The era of hazard-by-hazard risk reduction is therefore over, and while modelling and metrics are important, we can no longer use the past as a reliable indicator of the future. We need to reflect the systemic nature of risk in how we understand and seek to manage it, tuning our understanding of anthropogenic systems in nature. This means moving away from working on distinct even isolated areas of risk (e.g. spatial, geographic, temporal, and disciplinary) when researching, designing and implementing interventions. We need to incentivize interdisciplinary and transdisciplinary, integrated, multisectoral risk assessment, analysis and decision-making to improve efficiency, reduce duplication of effort and allow for connected, collective action. The pluralistic, systemic nature of risk demands a shift in the way we generate, collect, structure data, and organise our research, our thinking, our decisions, how we invest.

With the certainty of near-term non-linear changes, the critical assumption of the relationship between past and future risk must now be revisited. The Sendai Framework defines a new era for the classification, description and management of risk – one that encompasses all sciences as well as indigenous wisdom – for it to be applied in integrated, transdisciplinary approaches seeking the realisation of the outcomes and goals of the 2015 agreements.

Achieving progress on these issues and generating the insights necessary to guide the determination of mutually reinforcing, collective action assumes inter alia a robust science-policy discourse, a global community of research funders supportive of interdisciplinary and transdisciplinary risk research, and a new cadre of transdisciplinary, systems thinkers, researchers and decision-makers in the public and private domains.

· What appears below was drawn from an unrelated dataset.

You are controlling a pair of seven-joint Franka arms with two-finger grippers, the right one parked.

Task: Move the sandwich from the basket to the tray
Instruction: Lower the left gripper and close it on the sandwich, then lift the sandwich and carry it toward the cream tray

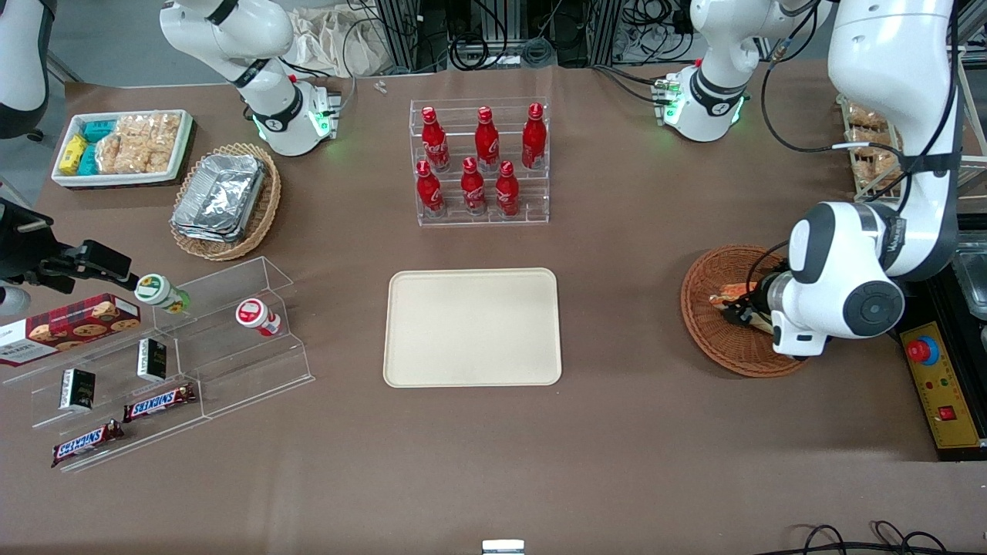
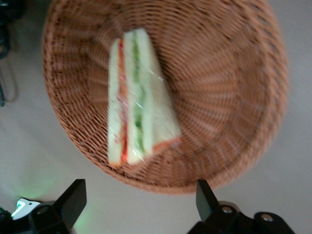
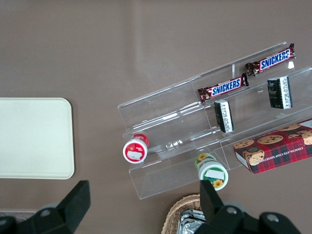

For the risk science community to effectively support, engage and guide the implementation of the Sendai Framework, the Paris Agreement on climate and the 2030 Agenda, in humanity’s attempt to establish resilient development pathways for society and planetary health, we must expedite greater alignment and more effective deployment of finite scientific, academic and technological capabilities, and determine and operationalise frameworks for the governance of systemic risks that allow decisions to be made cognisant of (and more comfortable with) complexity and uncertainty. The GAR 2019 and this journal make an important contribution to this discourse and this endeavour, one that will be continued in forthcoming GARs.

Notes

1.

GAR (2019) (gar.unisdr.org)

2.

“There is growing agreement between economists and scientists that the tail risks are material and the risk of catastrophic and irreversible disaster is rising, implying potentially infinite costs of unmitigated climate change, including, in the extreme, human extinction”. IMF Working Paper No. 19/185, September 2019.

3.

Across all risk components – hazards, exposure and vulnerability.

4.

The resilience and stability of natural ecosystems, their restoration and regeneration are of paramount importance for systemic risks to be managed effectively. Breaching the limits of those systems presents risks that incur severe (even existential) social, economic and political consequences.